FIGURE 1. High-resolution C1s spectra of OFG1.17-E: E2(2 h), E5(5 h), E00(no current), and E01(bottom anode).
According to the above analysis, an increased electrolysis time can promote the nucleophilic reaction, causing the C-O bond content to increase proportionally. KOH will not immediately destroy the carbon fluorine bond, but electrolysis for extended periods will cause substantial damage to the carbon fluorine bond, and the anode position has an important impact on the fluorine content.
3.1.2 KOH heating method in ethanol solution
To further explore the reaction mechanism between KOH and FGi, besides the electrochemical method, a heating method in a KOH ethanol solution was also used for the modification of CF1.17. The influence of different temperatures was studied, and the corresponding products obtained at 20°C, 40°C, 60°C, 80°C and 100°C were recorded as OFG1.17-H20 to OFG1.17-H100.

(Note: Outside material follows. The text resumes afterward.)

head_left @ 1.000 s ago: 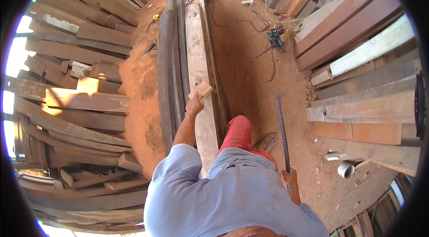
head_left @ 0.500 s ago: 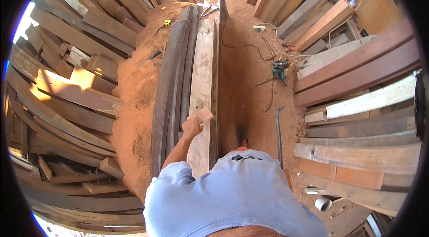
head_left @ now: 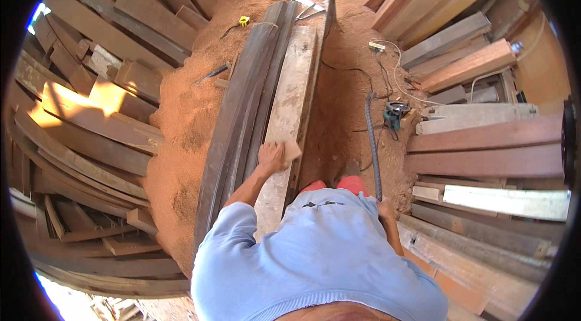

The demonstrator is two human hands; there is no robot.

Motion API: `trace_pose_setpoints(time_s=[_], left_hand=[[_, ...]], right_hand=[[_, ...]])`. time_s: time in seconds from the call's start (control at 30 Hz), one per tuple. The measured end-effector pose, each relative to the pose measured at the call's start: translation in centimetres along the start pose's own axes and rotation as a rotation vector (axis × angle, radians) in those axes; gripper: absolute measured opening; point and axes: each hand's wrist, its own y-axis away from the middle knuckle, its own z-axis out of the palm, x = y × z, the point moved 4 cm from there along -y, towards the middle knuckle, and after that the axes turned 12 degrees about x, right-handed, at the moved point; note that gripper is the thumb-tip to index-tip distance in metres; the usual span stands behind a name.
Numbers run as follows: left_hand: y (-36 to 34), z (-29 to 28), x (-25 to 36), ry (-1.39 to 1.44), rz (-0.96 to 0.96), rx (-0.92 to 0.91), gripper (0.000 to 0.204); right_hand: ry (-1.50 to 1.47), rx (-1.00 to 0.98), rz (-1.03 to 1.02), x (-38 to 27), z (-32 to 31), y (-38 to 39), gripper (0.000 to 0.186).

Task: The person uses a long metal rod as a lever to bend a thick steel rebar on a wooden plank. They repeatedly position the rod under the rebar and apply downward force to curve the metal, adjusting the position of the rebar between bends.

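Note:
My left hand (head_left: 272, 157) is closed on a small flat wood block (head_left: 292, 151), just above a pale, weathered plank (head_left: 295, 88). Beside that plank, on its left, lie several long dark boards (head_left: 242, 109). At my right side my right hand (head_left: 385, 207) is wrapped round the lower end of a dark ribbed metal bar (head_left: 373, 145), whose far end is bent. My body hides part of the right forearm.
A green circular saw (head_left: 394, 114) with cables lies on the sawdust at right, near a power strip (head_left: 376, 46). A yellow tape measure (head_left: 244, 20) sits far left. Stacked timber (head_left: 103, 121) lines both sides. A thin upright board edge (head_left: 330, 15) runs along the plank's right.
My left hand has shifted slightly right and lower with the wood block. The metal bar's far end has swung forward, and my right hand has come into view on it. My view has turned.

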Motion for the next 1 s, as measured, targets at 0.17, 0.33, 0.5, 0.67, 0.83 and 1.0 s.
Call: trace_pose_setpoints(time_s=[0.17,0.33,0.5,0.67,0.83,1.0], left_hand=[[-13.3,-0.9,1.2,0.066,-0.097,0.17,0.085],[-23.6,0.5,-0.3,0.038,-0.17,0.145,0.079],[-27.1,2.3,0.2,0.032,-0.219,0.134,0.085],[-25.5,-7.9,11.6,0.429,0.144,0.212,0.093],[-24.5,-7.3,21.1,0.567,0.632,0.363,0.074],[-27.0,-9.6,22.2,0.751,0.636,0.406,0.033]], right_hand=[[0.111,-0.124,-0.075,-10.5,-2.5,-4.0,0.04],[0.039,-0.235,-0.205,-17.2,-3.1,-10.1,0.043],[0.083,-0.381,-0.221,-21.9,-3.7,-15.7,0.04],[0.307,-0.341,-0.37,-26.1,-4.9,-18.3,0.039],[0.612,-0.297,-0.493,-32.0,-6.2,-17.0,0.039],[0.745,-0.18,-0.414,-40.5,-7.8,-12.4,0.038]])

Table 3 shows the contents of C, O and F of OFG1.17-H. With an increase in temperature, the O content increases gradually, while the F content decreases. This was verified by the appearance of -OH (3,438 cm−1 and 1626 cm−1) and C-O (1041 cm−1) groups and the disappearance of the C-F (1215 cm−1) and -CF2 (1319 cm−1) bonds (Supplementary Figure S5A). When the temperature is lower than 60°C, there is a small increase in O content, retaining a high fluorine content. Once the temperature exceeds 80°C, the F content decreases rapidly, and the O content also increases. However, the increase in O content is far less than the decrease in F content. K detected originates from residual KOH. According to the above information, at temperatures over 80°C, KOH will react with CF1.17 in large quantities, and the sum of F and O contents is not consistent, indicating that only some KOH undergoes nucleophilic reaction with carbon fluorine bonds. The distributions of F and O elements are basically the same as those of C (Supplementary Figure S6 in the Supporting Information).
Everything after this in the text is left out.